Лонгстафф прошелся взад-вперед по каюте и начал:
– На завтра назначена встреча с полномочным представителем китайского императора для обсуждения деталей договора.
– Он предложил место и время встречи или вы?
– Он.
– Тогда, наверное, вам лучше все изменить. Выберите другое место и назначьте другое время.
– Зачем?
– Затем, что, если вы согласитесь с его предложением, он и все мандарины будут рассматривать это как проявление слабости.
– Хорошо. Если вы так считаете. Скажем, послезавтра, а? В Кантоне?
– Да. Возьмите с собой Горацио и Маусса. Если хотите, я тоже поеду с вами. И мы обязательно должны опоздать на четыре часа.
– Но черт меня возьми, Дирк, к чему такие крайности?! Четыре часа? Клянусь честью, это просто смешно!

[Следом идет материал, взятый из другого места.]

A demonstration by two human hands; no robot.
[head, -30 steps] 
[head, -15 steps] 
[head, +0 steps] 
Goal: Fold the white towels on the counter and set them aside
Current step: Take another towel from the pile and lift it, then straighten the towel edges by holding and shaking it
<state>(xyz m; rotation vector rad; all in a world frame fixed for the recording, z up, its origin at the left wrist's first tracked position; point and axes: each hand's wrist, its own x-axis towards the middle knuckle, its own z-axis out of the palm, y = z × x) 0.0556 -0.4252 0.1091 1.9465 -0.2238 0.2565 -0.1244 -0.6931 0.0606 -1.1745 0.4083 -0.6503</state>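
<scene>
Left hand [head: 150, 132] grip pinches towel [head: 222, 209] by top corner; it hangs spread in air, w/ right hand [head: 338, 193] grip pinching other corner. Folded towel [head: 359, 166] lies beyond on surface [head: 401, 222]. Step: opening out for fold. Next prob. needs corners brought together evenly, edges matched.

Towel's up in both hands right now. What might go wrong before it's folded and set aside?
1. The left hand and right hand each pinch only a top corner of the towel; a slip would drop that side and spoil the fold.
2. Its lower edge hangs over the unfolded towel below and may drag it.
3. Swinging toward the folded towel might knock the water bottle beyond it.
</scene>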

– Это не смешно. Если вы будете вести себя с ними как повелитель с подчиненными, вы получите преимущество на переговорах. – Струан посмотрел на Кулума. – Здесь, на Востоке, игру приходится вести по восточным правилам. Незначительные вещи, мелочи приобретают огромную важность. Его превосходительство получил крайне трудное назначение. Один крошечный промах сейчас – и его последствия не исправить в течение целого полувека. Ему приходится действовать быстро и при этом соблюдать величайшую осторожность.
– Да. И никакой помощи, черт побери! – Лонгстафф осушил свой бокал и вновь его наполнил. – Какого дьявола, почему они не могут вести себя как цивилизованные люди, этого мне никогда не понять. Никогда! За исключением вашего отца, здесь нет ни одного человека, который старался бы помочь мне. Дома Кабинет просто не представляет, с какими проблемами мне приходится здесь сталкиваться, да им это и неинтересно. Я здесь полностью предоставлен самому себе. Мне присылают невыполнимые инструкции, рассчитывая, что я смогу найти общий язык с невозможным народом. Клянусь честью, мы должны опаздывать на четыре часа, чтобы доказать, что мы выше их, когда всякому и так ясно, что мы выше! – Он раздраженно взял щепотку табака и чихнул.